A service-level agreement (SLA) between marketing and sales is a great way to explicitly define terms and be clear about expectations, roles, and shared goals.

 

2. Creating Buyer Personas

A buyer persona is a representation of a potential customer. Successful enablement involves:

  • Being aware of personas and their power to help you sell.
  • Defining these personas for your industry through careful research (collaboratively between marketing and sales).
  • Adapting any established personas to reflect today’s buying landscape.

 

3. Creating Integrated Quality Content (for Every Stage of the Buyer’s Journey)

Salespeople often struggle with having to look for relevant content as well as creating content to share with their potential buyers. In many cases, they waste a lot of time searching through sales content. By producing quality content that is easily accessible for salespeople, you give them their time back to focus on closing sales. This is a major win for a sales enablement program.

The content your company produces needs to be:

  • Targeted specifically to particular buyer personas.
  • Created collaboratively between marketing and sales. (Marketing should provide the structured process to get targeted content to the sales force, but it’s important for sales to be involved in the creation of customer-facing material.)
  • Of utmost quality. It must be engaging, informative, and creative enough to stand out from competitors and grab potential customers’ attention.
  • Created for every stage of the buyer’s journey. Content should be available to sales for every persona at every stage of the buying process.

 

4. Integrating Technology into the Sales Process

Enablement is very much about utilizing the technology at your disposal to enhance the sales process. One of the most powerful technologies is your CRM (customer relationship management) tool and its associated analytics. This lets you track a potential customer’s “footprint.” You can see:

  • What pages were viewed.
  • What content was downloaded and/or shared.
  • How a customer initially entered the site.

Other tools include:

  • Marketing automation tools.
  • Sales enablement add-ons, such as HubSpot’s Sidekick, PandaDoc, SalesLoft, and many other tools.

You can also harness social media to learn more about your leads. Platforms such as LinkedIn are convenient ways to more fully research your individual leads and their companies. You can even connect and promote your content via social media.

 

5. Providing Coaching and Training

 

Companies shouldn’t assume their teams will just know how to implement and navigate tsales-enablemnet-traininghese relatively new techniques.

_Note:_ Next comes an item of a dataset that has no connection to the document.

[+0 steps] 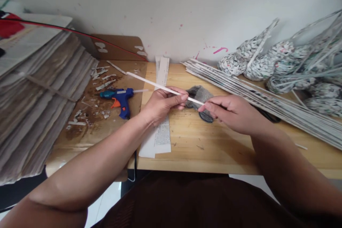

A  successful enablement plan will involve trainings about the inbound process and how to effectively manage and nurture online leads. (This includes crucial aspects such as the appropriate time to contact leads and how to determine that using tools that illuminate where leads are in the buyer’s journey.) 

These trainings provide the resources that allow salespeople to educate potential customers and establish that crucial credibility and trust in the brand.

 

 

Successful sales teams have always understood that being systematic, structured, and strategic is vital to reaching goals. Successful sales teams have also recognized that adaptation is critical to continued success over time. That is, strategies that worked in one context don’t necessarily translate to every context. The processes involved in sales enablement today (alignment of marketing and sales, creation of buyer personas, use of CRM and other analytical tools, and so on) are merely strategic enhancements and reactions to today’s customer-centric, customer-powered buying landscape. They still foster and promote that ultimate goal of closing a sale and earning revenue.